Ali Cobby Eckermann
Ali Cobby Eckermann is a Yankunytjatjara / Kokatha kunga (woman) born on Kaurna land in 1963. As a baby Ali was adopted into the Eckermann family. After failed attempts she was assisted by Link Up to find her mother Audrey, and four years later her son Jonnie. Her journey was supported by many members of the Stolen Generations. She regularly visits her traditional family in rural and remote South Australia; to learn and to heal. After nearly thirty years in the Northern Territory, Ali chooses to live in the ‘intervention-free’ village of Koolunga, South Australia, where she is renovating the old general store and establishing an Aboriginal Writers Retreat. Ali is currently researching Aboriginal massacres in South Australia and was awarded grant money for this project by the Australia Council.
Ali Cobby Eckermann’s first book of poetry little bit long time was published by the Australian Poetry Centre as part of the New Poets series in 2009. little bit long time sold out in months and has been reprinted by Picaro Press. Along with the publication of ‘Intervention Payback’ in that year’s Best Australian Poetry edited by Robert Adamson, little bit long time introduced Ali Cobby Eckermann’s work to an Australian audience and firmly established her as a strong and vital emotive voice within Australian Aboriginal literature and one of the most remarkable poets to emerge in Australian poetry since the 1970s. Her work has garnered her many invitations to national and international literary festivals, including the prestigious Ubud Writers and Readers Festival held each year in Indonesia. Her second collection, Kami, was published in 2010 by Vagabond Press.

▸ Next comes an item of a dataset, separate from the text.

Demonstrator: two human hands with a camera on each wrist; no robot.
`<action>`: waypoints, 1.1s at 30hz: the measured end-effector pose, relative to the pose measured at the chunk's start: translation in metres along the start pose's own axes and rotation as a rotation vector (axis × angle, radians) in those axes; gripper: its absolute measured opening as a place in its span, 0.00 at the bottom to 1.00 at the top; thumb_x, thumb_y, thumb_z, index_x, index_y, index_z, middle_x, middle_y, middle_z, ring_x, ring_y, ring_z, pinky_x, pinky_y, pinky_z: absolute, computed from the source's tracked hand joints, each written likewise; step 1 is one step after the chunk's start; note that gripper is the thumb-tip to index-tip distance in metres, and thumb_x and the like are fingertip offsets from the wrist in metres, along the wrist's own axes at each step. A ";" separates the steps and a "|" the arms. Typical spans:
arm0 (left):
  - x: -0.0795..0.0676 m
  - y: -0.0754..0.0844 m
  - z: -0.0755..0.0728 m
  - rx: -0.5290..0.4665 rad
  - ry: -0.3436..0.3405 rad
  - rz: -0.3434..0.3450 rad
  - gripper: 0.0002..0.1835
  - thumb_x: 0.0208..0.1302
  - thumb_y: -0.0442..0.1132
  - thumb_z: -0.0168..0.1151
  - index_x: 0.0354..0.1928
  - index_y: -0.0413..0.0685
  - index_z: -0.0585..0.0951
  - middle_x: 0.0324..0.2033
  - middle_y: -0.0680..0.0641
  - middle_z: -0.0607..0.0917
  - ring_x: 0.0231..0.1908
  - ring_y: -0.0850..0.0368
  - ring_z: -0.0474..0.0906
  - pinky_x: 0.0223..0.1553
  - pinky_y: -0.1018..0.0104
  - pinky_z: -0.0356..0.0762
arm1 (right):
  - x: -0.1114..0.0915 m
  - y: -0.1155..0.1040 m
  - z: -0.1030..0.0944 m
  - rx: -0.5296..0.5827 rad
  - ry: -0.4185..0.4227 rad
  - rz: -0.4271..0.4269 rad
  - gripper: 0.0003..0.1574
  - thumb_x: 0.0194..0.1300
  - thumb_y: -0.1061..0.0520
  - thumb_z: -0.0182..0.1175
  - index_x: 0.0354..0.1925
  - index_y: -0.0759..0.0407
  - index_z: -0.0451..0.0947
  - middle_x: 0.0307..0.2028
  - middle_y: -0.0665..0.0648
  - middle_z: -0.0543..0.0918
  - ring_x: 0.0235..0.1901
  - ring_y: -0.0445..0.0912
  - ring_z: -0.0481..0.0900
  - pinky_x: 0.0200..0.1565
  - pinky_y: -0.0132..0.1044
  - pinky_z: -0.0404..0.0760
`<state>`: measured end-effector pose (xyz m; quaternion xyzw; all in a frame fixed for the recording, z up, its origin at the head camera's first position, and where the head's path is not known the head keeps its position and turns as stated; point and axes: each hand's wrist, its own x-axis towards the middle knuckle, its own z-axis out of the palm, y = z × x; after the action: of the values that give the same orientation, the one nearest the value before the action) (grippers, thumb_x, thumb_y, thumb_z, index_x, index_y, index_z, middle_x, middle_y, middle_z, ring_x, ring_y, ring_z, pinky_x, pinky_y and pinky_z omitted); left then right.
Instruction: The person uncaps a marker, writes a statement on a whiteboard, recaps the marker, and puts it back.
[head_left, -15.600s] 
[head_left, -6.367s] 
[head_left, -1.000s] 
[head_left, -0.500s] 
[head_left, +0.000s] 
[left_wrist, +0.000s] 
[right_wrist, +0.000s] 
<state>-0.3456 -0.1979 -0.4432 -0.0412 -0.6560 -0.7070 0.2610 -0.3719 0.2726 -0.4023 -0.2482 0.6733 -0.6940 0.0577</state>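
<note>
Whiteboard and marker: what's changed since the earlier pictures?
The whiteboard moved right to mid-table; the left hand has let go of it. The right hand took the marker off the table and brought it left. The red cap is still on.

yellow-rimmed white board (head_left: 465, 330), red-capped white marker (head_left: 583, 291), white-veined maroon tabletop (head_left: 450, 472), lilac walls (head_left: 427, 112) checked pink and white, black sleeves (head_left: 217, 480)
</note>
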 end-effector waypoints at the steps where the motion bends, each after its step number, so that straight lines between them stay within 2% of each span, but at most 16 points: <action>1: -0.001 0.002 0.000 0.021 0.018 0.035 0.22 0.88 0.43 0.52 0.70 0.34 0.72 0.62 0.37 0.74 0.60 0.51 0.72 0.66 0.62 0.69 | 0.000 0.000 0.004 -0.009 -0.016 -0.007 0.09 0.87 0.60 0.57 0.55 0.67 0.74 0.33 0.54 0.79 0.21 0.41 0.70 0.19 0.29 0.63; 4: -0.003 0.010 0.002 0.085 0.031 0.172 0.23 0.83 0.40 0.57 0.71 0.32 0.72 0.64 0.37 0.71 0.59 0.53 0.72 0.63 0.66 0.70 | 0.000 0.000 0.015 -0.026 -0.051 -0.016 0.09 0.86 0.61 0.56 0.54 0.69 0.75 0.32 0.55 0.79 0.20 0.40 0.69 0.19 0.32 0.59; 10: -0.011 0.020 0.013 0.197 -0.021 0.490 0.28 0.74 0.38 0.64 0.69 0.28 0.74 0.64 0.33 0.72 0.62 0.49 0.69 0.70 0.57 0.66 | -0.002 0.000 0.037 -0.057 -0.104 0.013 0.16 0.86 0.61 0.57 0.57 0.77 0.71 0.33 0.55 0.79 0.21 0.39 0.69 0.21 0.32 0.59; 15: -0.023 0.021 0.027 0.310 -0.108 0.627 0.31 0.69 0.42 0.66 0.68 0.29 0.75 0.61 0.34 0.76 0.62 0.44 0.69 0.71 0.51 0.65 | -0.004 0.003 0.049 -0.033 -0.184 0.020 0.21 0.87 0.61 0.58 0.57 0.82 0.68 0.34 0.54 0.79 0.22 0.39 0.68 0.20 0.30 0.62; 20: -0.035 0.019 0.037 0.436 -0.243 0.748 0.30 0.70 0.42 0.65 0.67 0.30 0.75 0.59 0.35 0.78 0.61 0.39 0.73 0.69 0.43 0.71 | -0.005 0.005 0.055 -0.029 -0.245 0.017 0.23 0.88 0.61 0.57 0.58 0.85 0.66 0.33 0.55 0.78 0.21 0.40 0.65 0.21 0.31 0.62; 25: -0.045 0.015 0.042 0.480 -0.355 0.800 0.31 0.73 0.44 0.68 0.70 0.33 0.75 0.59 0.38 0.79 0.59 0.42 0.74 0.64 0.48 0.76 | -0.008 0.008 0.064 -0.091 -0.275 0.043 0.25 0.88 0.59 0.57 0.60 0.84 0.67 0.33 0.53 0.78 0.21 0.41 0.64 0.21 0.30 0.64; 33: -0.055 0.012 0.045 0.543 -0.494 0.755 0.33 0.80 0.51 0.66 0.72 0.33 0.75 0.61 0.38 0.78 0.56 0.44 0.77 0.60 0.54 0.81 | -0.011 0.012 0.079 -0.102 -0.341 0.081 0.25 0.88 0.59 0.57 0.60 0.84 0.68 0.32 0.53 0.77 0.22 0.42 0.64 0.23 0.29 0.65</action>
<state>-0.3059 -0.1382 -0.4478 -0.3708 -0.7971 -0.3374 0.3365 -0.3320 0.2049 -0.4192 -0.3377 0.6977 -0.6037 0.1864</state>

Ali has won several awards including First Prize in ATSI Survival Poetry competition in 2006, First Prize Dymocks Red Earth Poetry Award NT in 2008, and was Highly Commended for the Marion Eldridge Award in 2009. Her poetry has been translated and published in Croatia, Indonesia, Greek and New Zealand. Her first verse novel My Fathers Eyes will be launched in Sydney March 2011.